• _DIRECTIONS_:
Copy each line below that contains "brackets".

• _AVAILABLE DATA_:
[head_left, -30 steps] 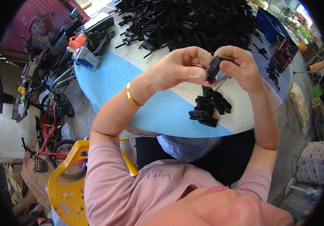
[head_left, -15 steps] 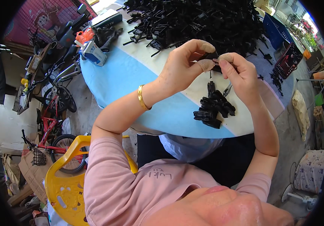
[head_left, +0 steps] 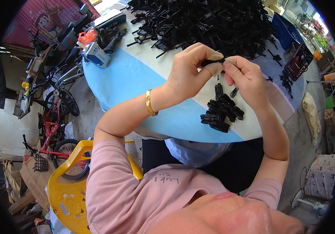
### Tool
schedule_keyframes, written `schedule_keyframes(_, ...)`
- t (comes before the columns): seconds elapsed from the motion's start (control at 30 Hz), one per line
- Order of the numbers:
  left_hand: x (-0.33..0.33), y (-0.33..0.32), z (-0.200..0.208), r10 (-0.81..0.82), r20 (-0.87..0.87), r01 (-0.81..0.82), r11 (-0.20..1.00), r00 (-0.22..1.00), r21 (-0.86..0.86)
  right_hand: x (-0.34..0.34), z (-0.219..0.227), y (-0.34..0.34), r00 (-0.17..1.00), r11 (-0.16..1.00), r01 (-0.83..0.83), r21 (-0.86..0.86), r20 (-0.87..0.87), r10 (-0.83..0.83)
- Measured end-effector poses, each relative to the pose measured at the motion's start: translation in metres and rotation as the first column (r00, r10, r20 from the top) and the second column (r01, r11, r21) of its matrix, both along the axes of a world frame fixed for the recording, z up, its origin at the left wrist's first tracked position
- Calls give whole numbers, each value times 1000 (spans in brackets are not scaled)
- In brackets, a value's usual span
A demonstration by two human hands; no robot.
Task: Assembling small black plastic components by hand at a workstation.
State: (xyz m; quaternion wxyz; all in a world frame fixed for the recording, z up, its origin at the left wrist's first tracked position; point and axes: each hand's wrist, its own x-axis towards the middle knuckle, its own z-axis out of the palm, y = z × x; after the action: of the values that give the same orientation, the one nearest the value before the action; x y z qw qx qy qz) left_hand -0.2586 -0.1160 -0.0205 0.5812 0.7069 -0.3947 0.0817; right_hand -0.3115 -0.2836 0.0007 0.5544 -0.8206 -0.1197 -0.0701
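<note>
Clock centred on where the fingertips meet. Nearest: 1 pink shirt point(head_left: 136, 195) at 7 o'clock; 1 yellow chair point(head_left: 64, 187) at 8. Small cluster of black parts point(head_left: 222, 111) on the table point(head_left: 124, 89), at 6 o'clock, just below the hands and apart from them — several, overlapping, exact count not possible.

Hands: 2. Left hand point(head_left: 185, 70), 1 gold bracelet point(head_left: 148, 102) at its wrist, pinches 1 black piece point(head_left: 207, 62) between wrapped thumb and forefinger. Right hand point(head_left: 247, 78): thumb and forefinger closed at the piece's right end. The piece thus lies between the hands, raised over the table, mostly hidden by fingers. 1 metal tool point(head_left: 234, 93) shows under the right palm; whether grasped, cannot tell.

Farther: 1 phone point(head_left: 298, 62) at 3 o'clock, a few loose black parts point(head_left: 286, 84) beside it; 1 blue-and-white carton point(head_left: 97, 56) at 9. Farthest on the table: 1 large black heap point(head_left: 202, 27) at 11 to 12 — uncountable; 1 blue basket point(head_left: 286, 31) at 2.
</note>
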Motion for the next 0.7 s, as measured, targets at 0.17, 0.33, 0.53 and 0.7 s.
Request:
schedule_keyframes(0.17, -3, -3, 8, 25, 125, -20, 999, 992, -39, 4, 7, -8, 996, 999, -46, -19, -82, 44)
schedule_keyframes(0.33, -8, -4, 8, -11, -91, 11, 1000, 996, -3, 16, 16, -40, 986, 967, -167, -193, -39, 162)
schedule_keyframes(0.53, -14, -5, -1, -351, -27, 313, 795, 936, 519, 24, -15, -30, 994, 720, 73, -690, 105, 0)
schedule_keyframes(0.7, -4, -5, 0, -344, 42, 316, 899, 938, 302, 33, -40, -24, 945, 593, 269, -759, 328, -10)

• _RESPONSE TO THE EXERCISE_:
- Calls give whole numbers, each value times 1000 (spans in brackets are not scaled)
- In brackets, a value's usual span

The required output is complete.